Bond Deals Worth $5.2 Billion End a String of Lackluster Weeks

Bloomberg News

Bear, Stearns & Co. and FleetBoston Financial Corp. are among nine investment-grade companies planning bond sales totaling $5.2 billion in a flurry of activity after last week's lull.

Investor demand has been strong enough in recent months to narrow the average yield spread between high-quality corporates and 10-year Treasuries. Since Sept. 10, the spread narrowed by 15 basis points, to 132, according to a Merrill Lynch & Co. index.

The pending sales, which include borrowings of $1 billion or more by Textron Financial Corp. and Delta Air Lines Inc., come after two months of relatively slim pickings for investors. Companies sold about $1.6 billion of debt last week, and November's total was only about $22 billion, while October was the slowest month in a year for new sales. New sales averaged about $14 billion a week through August, according Securities Data Co.

As the pace of new sales slowed "tremendously from what we saw earlier in the year," investor demand improved for those companies that came to market, said John Woolway, who helps manage $1 billion of bonds at First Omaha Funds.

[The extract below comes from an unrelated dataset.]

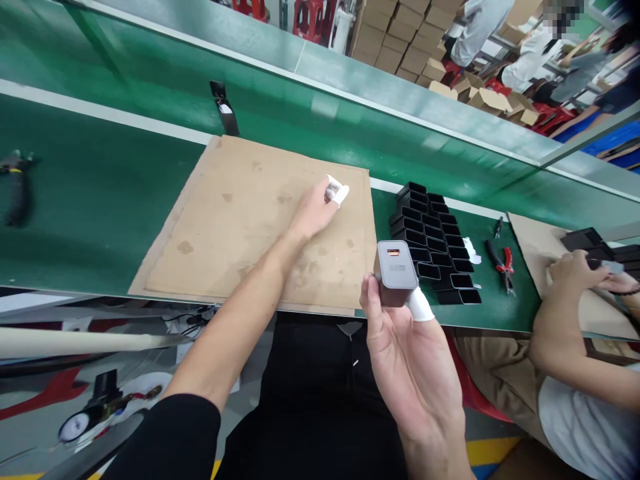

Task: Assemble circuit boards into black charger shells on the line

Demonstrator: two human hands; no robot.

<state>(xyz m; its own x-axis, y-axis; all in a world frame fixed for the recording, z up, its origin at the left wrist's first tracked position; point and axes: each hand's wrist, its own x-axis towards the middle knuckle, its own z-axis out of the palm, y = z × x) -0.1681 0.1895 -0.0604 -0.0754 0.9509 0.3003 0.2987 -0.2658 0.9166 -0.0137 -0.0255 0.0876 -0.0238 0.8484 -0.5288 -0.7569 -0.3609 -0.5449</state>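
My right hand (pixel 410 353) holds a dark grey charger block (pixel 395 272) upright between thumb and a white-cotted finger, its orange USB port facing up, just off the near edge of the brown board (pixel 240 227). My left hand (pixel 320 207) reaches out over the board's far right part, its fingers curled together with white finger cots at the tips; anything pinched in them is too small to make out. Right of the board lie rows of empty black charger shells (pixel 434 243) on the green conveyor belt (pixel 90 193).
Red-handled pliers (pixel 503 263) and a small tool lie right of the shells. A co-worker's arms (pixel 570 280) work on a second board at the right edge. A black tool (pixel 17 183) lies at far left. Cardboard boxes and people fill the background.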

Bear Stearns, the sixth-largest U.S. securities firm, plans to sell $500 million of 10-year notes at a yield about 147 to 150 basis points more than 10-year Treasuries. The New York-based firm will likely sell its debt, rated A2 by Moody's Investors Service and A by standard and Poor's, on Thursday.

Investors typically demand higher yields from securities firms than banking companies because earnings in the securities business are more volatile.

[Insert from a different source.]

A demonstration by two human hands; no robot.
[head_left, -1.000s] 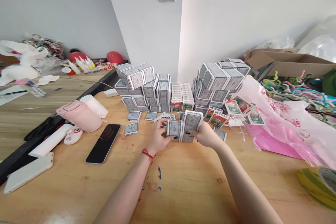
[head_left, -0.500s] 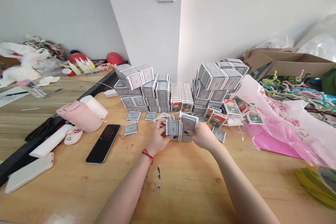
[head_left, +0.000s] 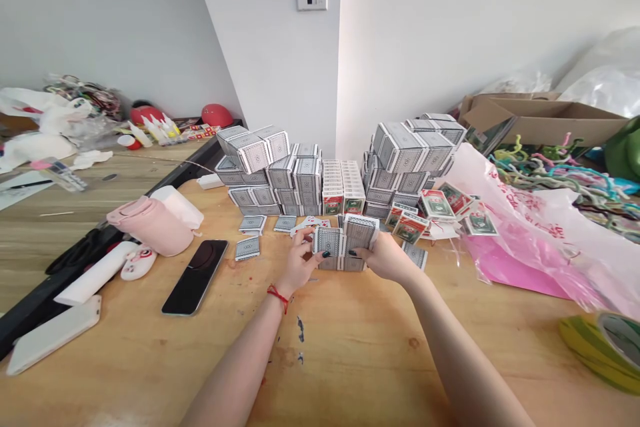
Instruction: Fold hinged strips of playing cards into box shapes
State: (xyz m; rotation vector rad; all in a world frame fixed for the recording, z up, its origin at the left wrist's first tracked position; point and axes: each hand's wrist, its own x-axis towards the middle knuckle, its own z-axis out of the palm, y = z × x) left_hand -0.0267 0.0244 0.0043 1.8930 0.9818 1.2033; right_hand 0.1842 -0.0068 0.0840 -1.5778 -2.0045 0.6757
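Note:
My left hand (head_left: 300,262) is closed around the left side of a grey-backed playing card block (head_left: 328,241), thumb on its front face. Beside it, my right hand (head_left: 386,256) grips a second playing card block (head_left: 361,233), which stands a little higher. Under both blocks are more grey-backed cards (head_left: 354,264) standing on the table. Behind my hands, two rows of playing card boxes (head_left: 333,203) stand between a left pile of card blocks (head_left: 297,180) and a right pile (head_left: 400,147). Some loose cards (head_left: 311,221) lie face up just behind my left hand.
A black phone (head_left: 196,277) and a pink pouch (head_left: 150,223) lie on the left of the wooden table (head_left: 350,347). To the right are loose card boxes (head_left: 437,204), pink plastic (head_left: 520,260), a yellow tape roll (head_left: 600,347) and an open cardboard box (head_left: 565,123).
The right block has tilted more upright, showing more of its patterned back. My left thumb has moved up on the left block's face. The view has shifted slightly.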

Wednesday for example, Bank of New York sold $300 million of 10-year notes, rated the same as Bear Stearns', at a yield 115 basis points more than 10-year Treasuries.

FleetBoston, the eighth-largest U.S. banking company, plans to sell $500 million of 10-year subordinated notes, rated A3 by Moody's and A- by S&P, through Salomon Smith Barney. New England's biggest bank was created when Fleet Financial Group Inc. and BankBoston Corp. merged Oct. 1.

Among the biggest expected sales, Textron Financial is slated to raise $1 billion. The company, a unit of the No. 1 U.S. maker of commercial helicopters and midsize business jets, plans to sell three-year floating-rate notes at a yield in the mid- 30s basis points more than London interbank offered rate. Five- year notes may sell at 110 to 115 basis points over Treasuries.

Textron Financial's senior debt is rated A2 by Moody's and A- by S&P. J.P. Morgan Securities and Merrill Lynch & Co. will manage the sale.

Its parent, Textron Inc., sold $500 million of three-year notes in September at a yield 6.773%, or 103 basis points more than three-year Treasuries.